Exercise aim =>
Please retype the records below exactly, from the first line down to and including the line with "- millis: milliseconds".

Data records =>
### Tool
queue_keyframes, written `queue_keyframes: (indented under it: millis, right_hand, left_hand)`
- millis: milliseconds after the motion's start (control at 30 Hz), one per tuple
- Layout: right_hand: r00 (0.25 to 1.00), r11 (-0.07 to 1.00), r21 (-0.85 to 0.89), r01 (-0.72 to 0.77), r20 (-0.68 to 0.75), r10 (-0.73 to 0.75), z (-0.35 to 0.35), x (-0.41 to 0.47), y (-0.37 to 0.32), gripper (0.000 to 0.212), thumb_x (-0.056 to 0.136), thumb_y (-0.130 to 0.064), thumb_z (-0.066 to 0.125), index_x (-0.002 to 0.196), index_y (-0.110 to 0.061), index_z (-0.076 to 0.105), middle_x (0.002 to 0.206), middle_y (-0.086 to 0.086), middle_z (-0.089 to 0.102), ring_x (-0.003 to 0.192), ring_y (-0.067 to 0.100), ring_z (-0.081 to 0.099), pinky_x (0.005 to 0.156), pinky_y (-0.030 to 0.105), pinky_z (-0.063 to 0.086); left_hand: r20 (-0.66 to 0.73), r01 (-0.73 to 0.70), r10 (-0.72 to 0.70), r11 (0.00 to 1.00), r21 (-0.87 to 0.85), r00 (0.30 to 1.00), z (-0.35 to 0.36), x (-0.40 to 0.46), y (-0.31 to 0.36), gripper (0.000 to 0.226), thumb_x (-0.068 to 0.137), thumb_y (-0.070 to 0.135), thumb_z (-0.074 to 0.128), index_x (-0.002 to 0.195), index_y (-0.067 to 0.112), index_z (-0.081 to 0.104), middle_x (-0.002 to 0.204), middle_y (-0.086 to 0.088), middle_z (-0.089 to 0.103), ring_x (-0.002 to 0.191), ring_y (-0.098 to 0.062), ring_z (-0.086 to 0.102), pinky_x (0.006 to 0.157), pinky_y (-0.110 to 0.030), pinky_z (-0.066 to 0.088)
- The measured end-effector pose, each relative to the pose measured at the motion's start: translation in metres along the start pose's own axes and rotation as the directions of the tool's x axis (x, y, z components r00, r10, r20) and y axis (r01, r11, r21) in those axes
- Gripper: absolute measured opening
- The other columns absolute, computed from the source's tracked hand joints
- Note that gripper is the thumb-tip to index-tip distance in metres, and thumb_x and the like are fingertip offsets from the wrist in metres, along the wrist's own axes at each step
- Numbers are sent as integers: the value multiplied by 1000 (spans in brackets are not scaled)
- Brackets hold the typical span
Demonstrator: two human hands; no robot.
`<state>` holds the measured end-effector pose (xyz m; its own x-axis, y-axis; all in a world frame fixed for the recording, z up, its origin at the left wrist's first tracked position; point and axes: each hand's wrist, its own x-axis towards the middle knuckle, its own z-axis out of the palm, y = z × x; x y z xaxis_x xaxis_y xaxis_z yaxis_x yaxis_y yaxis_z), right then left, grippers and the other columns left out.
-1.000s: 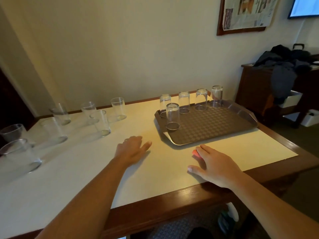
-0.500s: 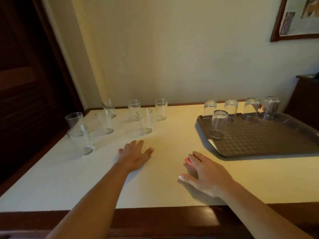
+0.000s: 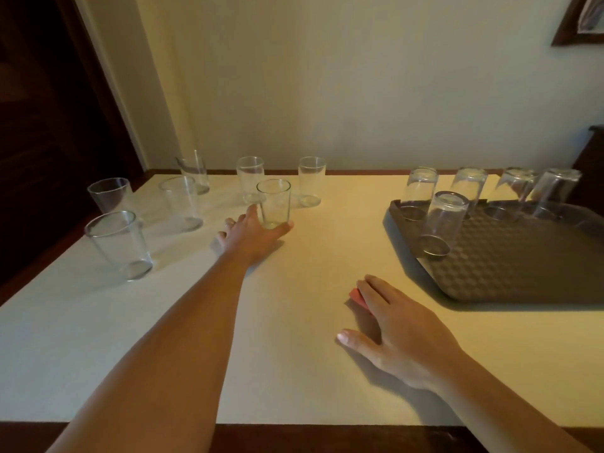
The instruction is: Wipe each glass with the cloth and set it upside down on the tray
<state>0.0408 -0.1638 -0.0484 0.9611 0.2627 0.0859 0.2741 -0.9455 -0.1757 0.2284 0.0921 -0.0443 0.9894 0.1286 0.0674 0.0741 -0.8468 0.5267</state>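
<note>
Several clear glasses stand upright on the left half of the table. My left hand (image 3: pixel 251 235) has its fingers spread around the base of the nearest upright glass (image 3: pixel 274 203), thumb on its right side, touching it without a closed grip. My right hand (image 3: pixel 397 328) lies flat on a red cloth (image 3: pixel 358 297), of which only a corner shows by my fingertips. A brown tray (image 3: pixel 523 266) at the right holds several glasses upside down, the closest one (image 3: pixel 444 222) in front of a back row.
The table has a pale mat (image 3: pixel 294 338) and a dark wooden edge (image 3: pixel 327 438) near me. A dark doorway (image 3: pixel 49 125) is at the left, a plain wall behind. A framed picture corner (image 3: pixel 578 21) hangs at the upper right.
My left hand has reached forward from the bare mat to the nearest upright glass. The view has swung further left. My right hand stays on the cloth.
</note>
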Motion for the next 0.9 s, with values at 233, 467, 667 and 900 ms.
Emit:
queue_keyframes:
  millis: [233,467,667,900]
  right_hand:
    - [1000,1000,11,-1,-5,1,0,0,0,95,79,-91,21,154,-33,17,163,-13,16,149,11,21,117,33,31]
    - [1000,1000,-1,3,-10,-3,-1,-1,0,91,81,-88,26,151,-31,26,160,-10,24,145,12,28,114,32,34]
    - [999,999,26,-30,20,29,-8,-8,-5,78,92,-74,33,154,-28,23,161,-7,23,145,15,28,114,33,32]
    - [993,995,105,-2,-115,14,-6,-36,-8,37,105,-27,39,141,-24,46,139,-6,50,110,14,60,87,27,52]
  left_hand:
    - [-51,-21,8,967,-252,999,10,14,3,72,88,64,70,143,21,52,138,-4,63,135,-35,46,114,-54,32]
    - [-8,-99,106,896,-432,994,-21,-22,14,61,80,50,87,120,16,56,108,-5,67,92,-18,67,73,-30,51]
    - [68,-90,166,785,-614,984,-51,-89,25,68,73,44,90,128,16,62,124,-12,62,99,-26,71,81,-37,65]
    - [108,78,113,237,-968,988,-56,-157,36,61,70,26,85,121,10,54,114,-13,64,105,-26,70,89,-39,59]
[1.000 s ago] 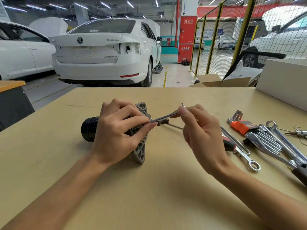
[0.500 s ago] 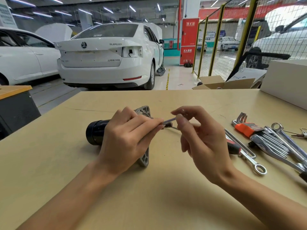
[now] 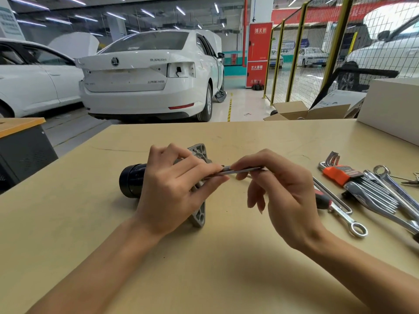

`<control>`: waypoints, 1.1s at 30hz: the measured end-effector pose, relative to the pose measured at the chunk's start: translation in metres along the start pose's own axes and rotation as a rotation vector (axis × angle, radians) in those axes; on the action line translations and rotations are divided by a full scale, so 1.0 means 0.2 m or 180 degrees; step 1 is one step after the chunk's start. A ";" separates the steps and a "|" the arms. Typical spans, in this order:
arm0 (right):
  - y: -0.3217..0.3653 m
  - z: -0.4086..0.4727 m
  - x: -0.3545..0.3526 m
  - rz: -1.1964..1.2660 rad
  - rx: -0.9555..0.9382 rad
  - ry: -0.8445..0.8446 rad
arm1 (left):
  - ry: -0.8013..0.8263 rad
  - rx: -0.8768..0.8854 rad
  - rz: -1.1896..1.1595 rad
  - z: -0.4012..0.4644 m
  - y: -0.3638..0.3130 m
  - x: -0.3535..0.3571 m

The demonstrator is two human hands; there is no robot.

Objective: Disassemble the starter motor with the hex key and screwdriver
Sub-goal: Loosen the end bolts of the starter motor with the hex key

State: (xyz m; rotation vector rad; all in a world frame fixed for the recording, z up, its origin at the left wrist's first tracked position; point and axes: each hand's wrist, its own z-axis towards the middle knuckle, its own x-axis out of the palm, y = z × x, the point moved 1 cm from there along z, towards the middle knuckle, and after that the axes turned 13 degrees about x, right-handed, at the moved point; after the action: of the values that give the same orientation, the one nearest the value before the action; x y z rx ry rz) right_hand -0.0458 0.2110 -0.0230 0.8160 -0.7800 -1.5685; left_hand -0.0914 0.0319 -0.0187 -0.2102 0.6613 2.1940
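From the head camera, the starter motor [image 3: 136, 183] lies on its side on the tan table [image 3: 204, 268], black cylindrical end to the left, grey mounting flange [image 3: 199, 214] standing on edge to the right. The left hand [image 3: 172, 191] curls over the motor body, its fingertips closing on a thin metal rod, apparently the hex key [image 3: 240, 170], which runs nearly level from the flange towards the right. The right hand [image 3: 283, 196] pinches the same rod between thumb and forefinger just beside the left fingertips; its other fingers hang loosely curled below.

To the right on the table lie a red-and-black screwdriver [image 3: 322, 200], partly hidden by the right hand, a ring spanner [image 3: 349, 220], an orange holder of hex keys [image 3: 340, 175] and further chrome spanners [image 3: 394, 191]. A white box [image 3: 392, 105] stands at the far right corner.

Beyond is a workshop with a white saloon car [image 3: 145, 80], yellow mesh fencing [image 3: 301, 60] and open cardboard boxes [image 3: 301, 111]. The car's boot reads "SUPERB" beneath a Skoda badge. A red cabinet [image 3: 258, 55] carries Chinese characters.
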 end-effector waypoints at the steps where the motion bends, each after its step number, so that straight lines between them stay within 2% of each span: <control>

Exercise result =>
### Tool
queue_keyframes, written `queue_keyframes: (indented under it: millis, right_hand, left_hand)`
- millis: milliseconds after the motion's start (control at 30 Hz), one per tuple

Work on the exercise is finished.